Attorney, Agent or Firm: Reinert; A. Joe
Claims
Having thus described the invention, I claim:
1. A method of drilling a borehole from an offshore platform
through an ocean floor to penetrate a subterranean formation, said
method comprising:
(a) drilling an uncased borehole into said ocean floor;
(b) casing said borehole;
(c) terminating said casing near said ocean floor;
(d) positioning a high pressure drilling riser having an outer
diameter less than an outer diameter of an outer casing string of
said casing in fluid communication with at least one casing string
of said casing and said platform;
(e) positioning a blowout preventor near a top of said high
pressure drilling riser for containing in said high pressure
drilling riser any high pressures produced by said subterranean
formation;
(f) drilling another portion of said borehole through said blowout
preventor and said drilling riser to penetrate said subterranean
formation; and,
(g) casing said other portion of said borehole to a selected depth
with the casing terminating near said ocean floor.

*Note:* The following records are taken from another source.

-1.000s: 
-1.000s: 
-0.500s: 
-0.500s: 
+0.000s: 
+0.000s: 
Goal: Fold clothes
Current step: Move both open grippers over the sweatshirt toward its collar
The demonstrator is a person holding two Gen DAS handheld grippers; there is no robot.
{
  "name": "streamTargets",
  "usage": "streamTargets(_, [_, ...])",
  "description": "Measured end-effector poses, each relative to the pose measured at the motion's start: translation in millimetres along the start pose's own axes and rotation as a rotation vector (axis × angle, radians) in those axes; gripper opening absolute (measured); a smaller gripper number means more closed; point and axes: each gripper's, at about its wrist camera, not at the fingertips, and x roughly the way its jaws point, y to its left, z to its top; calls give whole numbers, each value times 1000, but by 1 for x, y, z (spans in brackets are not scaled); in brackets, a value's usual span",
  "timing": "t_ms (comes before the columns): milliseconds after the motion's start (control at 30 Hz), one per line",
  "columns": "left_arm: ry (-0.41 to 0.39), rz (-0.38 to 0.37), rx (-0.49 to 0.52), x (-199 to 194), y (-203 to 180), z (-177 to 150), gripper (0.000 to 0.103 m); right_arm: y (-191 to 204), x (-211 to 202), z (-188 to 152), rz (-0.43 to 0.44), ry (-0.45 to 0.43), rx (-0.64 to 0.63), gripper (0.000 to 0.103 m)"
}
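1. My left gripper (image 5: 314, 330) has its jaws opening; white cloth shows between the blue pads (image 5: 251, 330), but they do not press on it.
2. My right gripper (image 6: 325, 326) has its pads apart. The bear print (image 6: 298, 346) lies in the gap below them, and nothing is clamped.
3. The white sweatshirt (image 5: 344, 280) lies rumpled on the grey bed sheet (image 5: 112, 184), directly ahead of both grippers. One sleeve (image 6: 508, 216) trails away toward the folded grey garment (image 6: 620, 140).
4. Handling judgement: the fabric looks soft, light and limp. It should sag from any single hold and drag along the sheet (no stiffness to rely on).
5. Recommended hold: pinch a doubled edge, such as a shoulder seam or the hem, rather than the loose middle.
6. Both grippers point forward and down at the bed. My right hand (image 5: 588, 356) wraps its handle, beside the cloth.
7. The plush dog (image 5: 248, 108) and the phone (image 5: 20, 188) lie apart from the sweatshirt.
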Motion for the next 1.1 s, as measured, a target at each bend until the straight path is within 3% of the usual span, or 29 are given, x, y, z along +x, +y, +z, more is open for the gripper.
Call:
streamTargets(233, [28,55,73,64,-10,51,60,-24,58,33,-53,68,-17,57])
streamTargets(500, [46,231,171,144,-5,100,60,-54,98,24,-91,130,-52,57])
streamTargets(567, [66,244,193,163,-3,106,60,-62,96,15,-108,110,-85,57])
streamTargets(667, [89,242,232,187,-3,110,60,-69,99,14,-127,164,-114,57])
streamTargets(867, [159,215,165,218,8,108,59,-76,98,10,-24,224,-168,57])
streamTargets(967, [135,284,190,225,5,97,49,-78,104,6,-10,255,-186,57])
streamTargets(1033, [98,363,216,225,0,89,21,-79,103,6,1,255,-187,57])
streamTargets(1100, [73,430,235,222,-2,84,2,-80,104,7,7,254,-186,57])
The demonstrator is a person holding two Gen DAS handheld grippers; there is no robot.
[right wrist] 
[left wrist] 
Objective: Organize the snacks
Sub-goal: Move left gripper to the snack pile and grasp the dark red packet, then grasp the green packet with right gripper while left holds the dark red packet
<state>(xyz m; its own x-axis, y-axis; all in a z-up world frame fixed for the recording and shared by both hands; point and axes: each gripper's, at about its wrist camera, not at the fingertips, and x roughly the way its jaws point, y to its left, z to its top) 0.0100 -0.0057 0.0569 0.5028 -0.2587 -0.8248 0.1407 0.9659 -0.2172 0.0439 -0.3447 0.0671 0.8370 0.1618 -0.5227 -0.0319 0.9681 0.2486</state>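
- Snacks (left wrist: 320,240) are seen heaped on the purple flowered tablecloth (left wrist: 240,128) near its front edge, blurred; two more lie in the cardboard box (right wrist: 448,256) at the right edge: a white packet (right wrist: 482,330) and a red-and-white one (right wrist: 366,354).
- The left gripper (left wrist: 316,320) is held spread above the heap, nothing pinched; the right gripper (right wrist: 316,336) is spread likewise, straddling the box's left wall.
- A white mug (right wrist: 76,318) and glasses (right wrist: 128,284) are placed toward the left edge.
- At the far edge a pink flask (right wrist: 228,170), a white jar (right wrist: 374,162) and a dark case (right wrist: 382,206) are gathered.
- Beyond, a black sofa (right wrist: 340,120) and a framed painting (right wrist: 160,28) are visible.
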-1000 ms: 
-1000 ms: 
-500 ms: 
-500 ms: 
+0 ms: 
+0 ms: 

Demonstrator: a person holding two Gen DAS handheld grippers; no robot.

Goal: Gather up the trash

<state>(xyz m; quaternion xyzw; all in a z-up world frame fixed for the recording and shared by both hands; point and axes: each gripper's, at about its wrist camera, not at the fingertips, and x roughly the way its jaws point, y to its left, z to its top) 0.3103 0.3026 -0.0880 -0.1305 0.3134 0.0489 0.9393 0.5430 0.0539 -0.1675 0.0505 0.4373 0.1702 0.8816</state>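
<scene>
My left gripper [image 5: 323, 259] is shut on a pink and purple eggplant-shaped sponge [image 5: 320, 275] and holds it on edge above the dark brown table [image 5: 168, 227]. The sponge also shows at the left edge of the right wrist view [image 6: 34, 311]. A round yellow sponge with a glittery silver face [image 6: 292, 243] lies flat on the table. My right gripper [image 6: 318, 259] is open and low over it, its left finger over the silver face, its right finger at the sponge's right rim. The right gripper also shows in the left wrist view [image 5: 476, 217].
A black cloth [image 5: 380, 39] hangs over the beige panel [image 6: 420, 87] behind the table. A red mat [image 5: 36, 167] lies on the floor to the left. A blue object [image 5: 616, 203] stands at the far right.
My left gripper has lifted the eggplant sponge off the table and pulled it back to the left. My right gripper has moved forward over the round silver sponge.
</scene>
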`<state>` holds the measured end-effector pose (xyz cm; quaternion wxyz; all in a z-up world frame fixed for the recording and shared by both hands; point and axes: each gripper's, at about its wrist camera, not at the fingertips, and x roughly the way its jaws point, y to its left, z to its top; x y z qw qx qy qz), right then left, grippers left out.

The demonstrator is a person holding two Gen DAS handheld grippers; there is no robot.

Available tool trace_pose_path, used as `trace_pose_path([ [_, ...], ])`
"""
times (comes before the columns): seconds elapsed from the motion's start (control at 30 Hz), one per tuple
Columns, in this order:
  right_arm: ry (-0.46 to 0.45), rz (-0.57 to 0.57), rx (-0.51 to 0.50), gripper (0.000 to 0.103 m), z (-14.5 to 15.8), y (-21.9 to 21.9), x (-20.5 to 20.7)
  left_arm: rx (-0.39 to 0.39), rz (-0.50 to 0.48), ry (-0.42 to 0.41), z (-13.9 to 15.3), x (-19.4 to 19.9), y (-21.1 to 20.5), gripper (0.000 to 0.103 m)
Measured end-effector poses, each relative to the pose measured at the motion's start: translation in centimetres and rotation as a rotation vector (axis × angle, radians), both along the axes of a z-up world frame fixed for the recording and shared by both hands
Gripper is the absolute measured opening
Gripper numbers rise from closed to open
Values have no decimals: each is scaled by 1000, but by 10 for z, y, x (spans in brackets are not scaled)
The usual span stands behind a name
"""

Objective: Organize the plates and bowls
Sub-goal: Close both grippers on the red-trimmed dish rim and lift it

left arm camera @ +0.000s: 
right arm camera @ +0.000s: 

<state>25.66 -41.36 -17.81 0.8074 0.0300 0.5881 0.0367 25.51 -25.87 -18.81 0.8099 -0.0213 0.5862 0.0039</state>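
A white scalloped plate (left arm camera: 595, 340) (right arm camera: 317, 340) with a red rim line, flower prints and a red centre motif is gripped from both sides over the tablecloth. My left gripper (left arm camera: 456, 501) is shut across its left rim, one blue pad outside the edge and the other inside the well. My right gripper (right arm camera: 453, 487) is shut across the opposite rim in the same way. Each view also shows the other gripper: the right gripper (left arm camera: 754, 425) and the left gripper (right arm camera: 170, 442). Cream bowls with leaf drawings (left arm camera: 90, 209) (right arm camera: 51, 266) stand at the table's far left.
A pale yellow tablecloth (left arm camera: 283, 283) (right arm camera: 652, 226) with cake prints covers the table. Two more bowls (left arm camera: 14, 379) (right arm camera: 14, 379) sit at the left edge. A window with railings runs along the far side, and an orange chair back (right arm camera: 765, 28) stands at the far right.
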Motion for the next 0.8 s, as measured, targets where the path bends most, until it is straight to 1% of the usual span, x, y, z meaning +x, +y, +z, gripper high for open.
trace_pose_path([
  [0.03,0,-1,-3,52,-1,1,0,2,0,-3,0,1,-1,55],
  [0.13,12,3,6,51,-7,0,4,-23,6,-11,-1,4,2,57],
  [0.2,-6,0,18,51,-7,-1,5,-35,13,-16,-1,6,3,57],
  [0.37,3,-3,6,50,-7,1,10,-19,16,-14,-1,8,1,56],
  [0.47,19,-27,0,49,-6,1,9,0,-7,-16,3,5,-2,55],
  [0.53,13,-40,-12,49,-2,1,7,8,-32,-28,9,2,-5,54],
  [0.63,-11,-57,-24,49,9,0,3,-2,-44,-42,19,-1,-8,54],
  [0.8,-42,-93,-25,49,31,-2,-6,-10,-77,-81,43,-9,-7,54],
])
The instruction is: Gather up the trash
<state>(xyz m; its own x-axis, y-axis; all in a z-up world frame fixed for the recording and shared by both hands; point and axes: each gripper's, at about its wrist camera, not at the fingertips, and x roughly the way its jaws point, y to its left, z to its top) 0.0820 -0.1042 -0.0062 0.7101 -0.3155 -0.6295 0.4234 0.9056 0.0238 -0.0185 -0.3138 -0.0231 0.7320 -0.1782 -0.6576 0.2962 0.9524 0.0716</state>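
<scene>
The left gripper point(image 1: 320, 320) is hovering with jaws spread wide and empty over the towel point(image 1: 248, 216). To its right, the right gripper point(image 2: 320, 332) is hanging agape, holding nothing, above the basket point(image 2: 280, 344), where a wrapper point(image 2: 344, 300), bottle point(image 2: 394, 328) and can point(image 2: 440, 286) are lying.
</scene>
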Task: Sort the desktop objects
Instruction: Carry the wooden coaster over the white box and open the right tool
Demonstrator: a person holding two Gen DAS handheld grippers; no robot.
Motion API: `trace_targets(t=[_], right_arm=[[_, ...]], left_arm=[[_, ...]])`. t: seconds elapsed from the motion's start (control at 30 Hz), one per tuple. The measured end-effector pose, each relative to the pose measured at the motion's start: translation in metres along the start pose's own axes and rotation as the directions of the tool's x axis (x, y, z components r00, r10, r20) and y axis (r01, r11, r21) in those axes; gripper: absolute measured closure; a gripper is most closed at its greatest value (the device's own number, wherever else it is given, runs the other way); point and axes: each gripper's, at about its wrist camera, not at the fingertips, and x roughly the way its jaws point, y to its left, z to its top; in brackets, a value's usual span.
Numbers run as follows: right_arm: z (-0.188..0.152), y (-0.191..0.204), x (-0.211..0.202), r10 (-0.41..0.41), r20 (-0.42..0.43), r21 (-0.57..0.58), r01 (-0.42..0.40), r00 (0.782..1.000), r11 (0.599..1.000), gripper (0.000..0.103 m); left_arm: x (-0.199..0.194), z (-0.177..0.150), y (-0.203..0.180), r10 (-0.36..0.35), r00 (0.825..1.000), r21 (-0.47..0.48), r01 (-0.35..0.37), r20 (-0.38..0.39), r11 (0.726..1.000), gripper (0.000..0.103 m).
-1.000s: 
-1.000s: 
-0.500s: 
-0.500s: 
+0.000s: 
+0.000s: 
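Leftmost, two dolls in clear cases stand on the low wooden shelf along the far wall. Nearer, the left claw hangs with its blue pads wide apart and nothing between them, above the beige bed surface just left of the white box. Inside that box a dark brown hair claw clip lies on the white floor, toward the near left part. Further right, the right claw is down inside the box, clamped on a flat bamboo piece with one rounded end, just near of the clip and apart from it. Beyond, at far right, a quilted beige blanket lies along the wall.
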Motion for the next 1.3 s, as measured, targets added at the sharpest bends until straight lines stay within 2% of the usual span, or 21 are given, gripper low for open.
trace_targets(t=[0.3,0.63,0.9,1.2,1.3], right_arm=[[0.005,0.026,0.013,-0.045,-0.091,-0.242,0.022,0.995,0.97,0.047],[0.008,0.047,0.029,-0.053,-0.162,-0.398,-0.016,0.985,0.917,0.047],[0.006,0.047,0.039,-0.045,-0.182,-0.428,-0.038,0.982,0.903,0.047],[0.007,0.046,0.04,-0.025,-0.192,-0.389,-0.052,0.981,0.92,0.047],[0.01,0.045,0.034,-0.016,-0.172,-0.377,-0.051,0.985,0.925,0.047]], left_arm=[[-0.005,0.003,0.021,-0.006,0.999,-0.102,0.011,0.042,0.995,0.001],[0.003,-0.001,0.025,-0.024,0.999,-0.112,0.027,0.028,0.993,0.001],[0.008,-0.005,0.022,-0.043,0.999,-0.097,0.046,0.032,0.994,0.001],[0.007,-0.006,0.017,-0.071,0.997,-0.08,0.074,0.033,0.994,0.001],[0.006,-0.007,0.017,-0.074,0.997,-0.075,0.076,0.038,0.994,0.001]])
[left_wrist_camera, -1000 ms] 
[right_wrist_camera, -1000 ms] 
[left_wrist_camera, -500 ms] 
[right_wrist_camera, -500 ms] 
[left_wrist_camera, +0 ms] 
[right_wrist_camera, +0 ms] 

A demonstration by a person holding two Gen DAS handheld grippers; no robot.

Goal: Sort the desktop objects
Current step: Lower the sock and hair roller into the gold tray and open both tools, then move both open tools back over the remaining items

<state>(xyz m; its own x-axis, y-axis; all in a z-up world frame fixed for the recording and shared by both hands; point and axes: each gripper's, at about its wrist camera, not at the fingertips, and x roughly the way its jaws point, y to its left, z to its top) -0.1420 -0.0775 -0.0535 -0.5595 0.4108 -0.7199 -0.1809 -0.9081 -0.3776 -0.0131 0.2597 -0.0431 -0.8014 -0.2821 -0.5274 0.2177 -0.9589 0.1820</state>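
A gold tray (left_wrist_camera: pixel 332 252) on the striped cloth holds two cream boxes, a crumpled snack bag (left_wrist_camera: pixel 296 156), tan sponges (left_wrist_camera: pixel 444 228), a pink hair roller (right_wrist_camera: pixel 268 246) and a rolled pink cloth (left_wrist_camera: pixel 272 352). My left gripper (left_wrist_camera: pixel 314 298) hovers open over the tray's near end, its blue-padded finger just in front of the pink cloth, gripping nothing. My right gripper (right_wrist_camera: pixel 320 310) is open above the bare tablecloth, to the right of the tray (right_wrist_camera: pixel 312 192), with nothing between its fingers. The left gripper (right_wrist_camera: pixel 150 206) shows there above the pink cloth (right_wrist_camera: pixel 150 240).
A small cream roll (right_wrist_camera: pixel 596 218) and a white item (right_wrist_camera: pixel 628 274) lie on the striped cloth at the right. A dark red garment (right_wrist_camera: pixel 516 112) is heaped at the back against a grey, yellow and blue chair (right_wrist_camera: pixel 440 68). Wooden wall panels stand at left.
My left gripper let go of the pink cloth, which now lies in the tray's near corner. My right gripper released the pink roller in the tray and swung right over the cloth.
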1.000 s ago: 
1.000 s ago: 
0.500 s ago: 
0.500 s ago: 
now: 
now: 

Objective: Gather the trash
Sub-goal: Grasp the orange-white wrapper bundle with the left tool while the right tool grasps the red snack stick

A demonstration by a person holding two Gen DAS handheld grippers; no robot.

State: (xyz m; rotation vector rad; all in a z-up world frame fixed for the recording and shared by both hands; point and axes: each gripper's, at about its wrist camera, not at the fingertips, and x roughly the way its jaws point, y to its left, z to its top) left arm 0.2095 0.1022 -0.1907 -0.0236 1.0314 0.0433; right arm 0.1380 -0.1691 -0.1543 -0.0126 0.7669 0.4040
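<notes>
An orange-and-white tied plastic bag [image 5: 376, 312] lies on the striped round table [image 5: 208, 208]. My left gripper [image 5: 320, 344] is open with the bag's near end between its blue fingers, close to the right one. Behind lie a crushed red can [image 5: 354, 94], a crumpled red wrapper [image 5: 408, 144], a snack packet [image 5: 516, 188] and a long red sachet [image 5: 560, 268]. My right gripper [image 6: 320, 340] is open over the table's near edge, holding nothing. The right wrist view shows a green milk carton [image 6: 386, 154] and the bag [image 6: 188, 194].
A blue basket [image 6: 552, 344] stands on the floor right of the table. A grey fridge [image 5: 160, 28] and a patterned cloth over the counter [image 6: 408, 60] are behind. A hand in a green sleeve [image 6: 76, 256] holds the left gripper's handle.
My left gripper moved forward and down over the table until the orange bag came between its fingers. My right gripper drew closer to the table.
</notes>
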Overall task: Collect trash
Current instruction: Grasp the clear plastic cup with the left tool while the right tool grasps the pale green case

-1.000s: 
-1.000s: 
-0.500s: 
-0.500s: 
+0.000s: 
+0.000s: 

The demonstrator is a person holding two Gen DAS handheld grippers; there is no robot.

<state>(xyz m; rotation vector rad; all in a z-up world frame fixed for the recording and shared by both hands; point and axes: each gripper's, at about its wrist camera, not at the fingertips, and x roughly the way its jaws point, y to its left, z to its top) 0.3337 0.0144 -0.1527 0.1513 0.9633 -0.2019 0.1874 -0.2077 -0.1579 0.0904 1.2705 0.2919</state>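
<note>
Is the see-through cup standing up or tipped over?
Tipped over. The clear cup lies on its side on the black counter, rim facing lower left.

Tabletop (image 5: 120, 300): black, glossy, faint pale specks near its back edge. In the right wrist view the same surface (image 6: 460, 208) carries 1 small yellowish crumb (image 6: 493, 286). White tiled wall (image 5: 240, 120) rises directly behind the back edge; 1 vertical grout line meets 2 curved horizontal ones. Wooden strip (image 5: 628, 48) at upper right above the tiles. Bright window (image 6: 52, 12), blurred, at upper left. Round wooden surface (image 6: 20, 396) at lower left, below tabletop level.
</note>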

2. The method of claim 1 wherein said drilling riser is removed
after drilling to said selected depth.
3. The method of claim 2 wherein a production riser is positioned
to fluidly communicate at least one casing string of said casing
and said platform.
4. The method of claim 1 wherein said uncased borehole is drilled
to a depth from about 100 to about 300 feet into said ocean
floor.
5. The method of claim 1 wherein casing of smaller sizes is used as
said borehole is drilled to greater depths.
6. The method of claim 1 wherein said platform is a tension leg
platform.
7. The method of claim 1 wherein a plurality of boreholes are
drilled from said platform.
8. The method of claim 7, further comprising the step of:
positioning said plurality of boreholes in groups of four
boreholes, each of said boreholes being positioned at a corner of a
quadrangle formed by said four boreholes.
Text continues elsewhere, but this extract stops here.